[[ Dataset content, beginning ]]

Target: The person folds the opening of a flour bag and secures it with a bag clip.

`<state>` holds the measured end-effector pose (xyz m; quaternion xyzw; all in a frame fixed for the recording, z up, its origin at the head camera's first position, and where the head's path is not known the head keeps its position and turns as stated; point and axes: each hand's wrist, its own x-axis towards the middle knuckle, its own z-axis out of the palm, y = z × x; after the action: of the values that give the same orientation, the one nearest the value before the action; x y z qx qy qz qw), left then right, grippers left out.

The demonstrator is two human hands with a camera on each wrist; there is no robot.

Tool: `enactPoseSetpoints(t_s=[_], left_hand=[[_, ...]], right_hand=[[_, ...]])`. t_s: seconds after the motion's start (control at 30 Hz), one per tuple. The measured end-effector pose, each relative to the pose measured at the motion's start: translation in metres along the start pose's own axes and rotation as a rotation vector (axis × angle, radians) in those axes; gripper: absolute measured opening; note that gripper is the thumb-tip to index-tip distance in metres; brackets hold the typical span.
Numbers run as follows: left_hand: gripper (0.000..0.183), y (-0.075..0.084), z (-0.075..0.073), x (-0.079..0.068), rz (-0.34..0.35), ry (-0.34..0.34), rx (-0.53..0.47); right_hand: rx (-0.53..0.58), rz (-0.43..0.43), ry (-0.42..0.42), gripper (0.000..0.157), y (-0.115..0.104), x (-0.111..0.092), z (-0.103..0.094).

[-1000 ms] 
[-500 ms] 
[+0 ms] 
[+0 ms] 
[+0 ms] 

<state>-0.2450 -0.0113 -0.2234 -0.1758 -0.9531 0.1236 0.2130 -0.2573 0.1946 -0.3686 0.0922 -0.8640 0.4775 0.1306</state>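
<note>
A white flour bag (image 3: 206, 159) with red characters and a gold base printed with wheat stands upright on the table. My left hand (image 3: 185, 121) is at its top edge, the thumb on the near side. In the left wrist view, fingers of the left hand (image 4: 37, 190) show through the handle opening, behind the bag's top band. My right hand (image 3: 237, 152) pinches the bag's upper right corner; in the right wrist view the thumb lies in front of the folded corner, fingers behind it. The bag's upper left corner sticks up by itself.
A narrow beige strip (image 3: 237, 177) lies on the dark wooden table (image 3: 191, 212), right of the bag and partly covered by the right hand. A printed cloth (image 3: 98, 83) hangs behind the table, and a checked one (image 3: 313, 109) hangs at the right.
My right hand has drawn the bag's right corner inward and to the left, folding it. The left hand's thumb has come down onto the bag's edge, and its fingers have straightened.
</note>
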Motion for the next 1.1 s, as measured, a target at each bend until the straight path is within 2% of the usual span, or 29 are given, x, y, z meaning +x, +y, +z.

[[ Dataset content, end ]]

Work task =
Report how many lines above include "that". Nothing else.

Exercise solution =
2